Ed entrò di nuovo a Cafarnao dopo alcuni giorni. Si seppe che era in casa e si radunarono tante persone, da non esserci più posto neanche davanti alla porta, ed egli annunziava loro la parola. Si recarono da lui con un paralitico portato da quattro persone. Non potendo però portarglielo innanzi, a causa della folla, scoperchiarono il tetto nel punto dov'egli si trovava e, fatta un'apertura, calarono il lettuccio su cui giaceva il paralitico. Gesù, vista la loro fede, disse al paralitico: «Figliolo, ti sono rimessi i tuoi peccati». Seduti là erano alcuni scribi che pensavano in cuor loro: «Perché costui parla così? Bestemmia! Chi può rimettere i peccati se non Dio solo?». Ma Gesù, avendo subito conosciuto nel suo spirito che così pensavano tra sé, disse loro: «Perché pensate così nei vostri cuori? Che cosa è più facile: dire al paralitico: Ti sono rimessi i peccati, o dire: Alzati, prendi il tuo lettuccio e cammina? Ora, perché sappiate che il Figlio dell'uomo ha il potere sulla terra di rimettere i peccati, ti ordino - disse al paralitico - alzati, prendi il tuo lettuccio e và a casa tua». Quegli si alzò, prese il suo lettuccio e se ne andò in presenza di tutti e tutti si meravigliarono e lodavano Dio dicendo: «Non abbiamo mai visto nulla di simile!». Traduzione liturgica della Bibbia Meditazione del giorno
Catechismo della Chiesa cattolica § 976-982
« Figliolo, ti sono rimessi i tuoi peccati »

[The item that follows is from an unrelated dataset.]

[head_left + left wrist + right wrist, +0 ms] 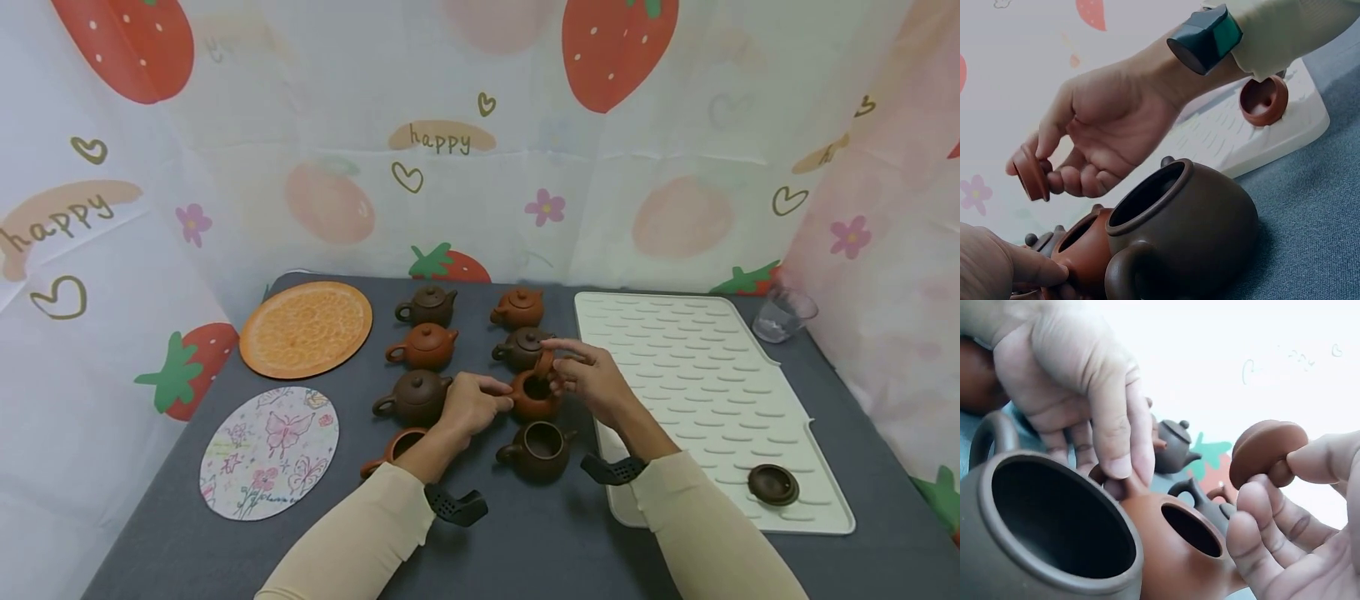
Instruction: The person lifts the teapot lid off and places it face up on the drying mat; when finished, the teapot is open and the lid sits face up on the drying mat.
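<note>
My left hand (474, 404) pinches the handle of a reddish-brown teapot (534, 407), whose round mouth is uncovered. Above that teapot, my right hand (592, 379) holds its matching-coloured lid (1269, 450) by the knob between thumb and fingers. The lid is tilted on edge, apart from the rim in both wrist views. Nearer to me stands a dark brown teapot (542, 452) with no lid on it. Another lidless reddish teapot (401, 446) is partly hidden under my left forearm.
Lidded teapots, such as a dark one (420, 398) and a reddish one (423, 346), stand in two columns. A white ridged tray (675, 333) at right bears an upturned dark lid (772, 485). Left lie an orange round mat (307, 329) and a butterfly-patterned mat (270, 454). A clear cup (782, 315) stands back right.
</note>
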`<state>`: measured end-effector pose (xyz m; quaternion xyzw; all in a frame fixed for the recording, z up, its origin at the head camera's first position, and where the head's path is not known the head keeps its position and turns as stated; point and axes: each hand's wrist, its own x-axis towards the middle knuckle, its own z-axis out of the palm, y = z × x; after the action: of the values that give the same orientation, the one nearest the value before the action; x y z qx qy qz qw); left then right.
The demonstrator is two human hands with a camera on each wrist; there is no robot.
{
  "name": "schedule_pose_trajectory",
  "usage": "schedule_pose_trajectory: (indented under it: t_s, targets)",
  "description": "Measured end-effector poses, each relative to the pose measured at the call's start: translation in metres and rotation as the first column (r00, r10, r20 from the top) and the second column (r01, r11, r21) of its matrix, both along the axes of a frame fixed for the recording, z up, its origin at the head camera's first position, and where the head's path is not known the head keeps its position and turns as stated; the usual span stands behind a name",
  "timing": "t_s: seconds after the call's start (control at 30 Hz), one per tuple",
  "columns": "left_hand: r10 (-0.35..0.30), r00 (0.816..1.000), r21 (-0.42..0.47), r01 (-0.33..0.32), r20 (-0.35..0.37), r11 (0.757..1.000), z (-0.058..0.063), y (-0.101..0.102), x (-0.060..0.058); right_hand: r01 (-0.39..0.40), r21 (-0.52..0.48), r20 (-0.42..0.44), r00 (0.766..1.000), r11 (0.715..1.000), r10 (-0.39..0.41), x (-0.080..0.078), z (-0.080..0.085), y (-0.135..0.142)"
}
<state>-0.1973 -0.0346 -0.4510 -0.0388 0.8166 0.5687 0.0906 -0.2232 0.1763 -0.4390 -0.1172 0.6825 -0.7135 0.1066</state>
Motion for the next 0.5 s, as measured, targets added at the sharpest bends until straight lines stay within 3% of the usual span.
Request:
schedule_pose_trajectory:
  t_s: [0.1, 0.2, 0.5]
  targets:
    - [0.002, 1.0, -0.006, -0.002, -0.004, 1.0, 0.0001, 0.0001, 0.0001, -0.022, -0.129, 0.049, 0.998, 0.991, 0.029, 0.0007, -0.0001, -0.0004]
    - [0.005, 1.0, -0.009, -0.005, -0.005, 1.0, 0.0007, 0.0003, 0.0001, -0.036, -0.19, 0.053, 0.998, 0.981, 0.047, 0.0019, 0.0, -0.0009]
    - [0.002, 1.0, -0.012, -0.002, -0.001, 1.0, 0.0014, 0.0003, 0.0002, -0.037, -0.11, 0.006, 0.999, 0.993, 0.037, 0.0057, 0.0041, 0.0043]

«Credo la remissione dei peccati».
Il Simbolo degli Apostoli lega la fede nel perdono dei peccati alla fede nello Spirito Santo, ma anche alla fede nella Chiesa e nella comunione dei santi. Proprio donando ai suoi Apostoli lo Spirito Santo, Cristo risorto ha loro conferito il suo potere divino di perdonare i peccati: « Ricevete lo Spirito Santo; a chi rimetterete i peccati saranno rimessi e a chi non li rimetterete, resteranno non rimessi » (Gv 20,22-23).«Un solo Battesimo per la remissione dei peccati»: Nostro Signore ha legato il perdono dei peccati alla fede e al Battesimo: « Andate in tutto il mondo e predicate il Vangelo ad ogni creatura. Chi crederà e sarà battezzato sarà salvo » (Mc 16,15-16). Il Battesimo è il primo e principale sacramento per il perdono dei peccati perché ci unisce a Cristo messo a morte per i nostri peccati e risuscitato per la nostra giustificazione, affinché « anche noi possiamo camminare in una vita nuova » (Rm 6,4). « La remissione dei peccati nella Chiesa avviene innanzi tutto quando l'anima professa per la prima volta la fede. Con l'acqua battesimale, infatti, viene concesso un perdono talmente ampio che non rimane più alcuna colpa — né originale né ogni altra contratta posteriormente — e viene rimessa ogni pena da scontare... La grazia del Battesimo, peraltro, non libera la nostra natura dalla sua debolezza; anzi non vi è quasi nessuno » che non debba lottare « contro la concupiscenza, fomite continuo del peccato ». In tale combattimento contro l'inclinazione al male, chi potrebbe resistere con tanta energia e con tanta vigilanza da riuscire ad evitare ogni ferita del peccato? « Fu quindi necessario che nella Chiesa vi fosse la potestà di... perdonare a qualsiasi peccatore pentito i peccati commessi dopo il Battesimo, fino all'ultimo giorno della vita ». È per mezzo del sacramento della Penitenza che il battezzato può essere riconciliato con Dio e con la Chiesa...Non c'è nessuna colpa, per grave che sia, che non possa essere perdonata dalla santa Chiesa. « Non si può ammettere che ci sia un uomo, per quanto infame e scellerato, che non possa avere con il pentimento la certezza del perdono ». Cristo, che è morto per tutti gli uomini, vuole che, nella sua Chiesa, le porte del perdono siano sempre aperte a chiunque si allontani dal peccato.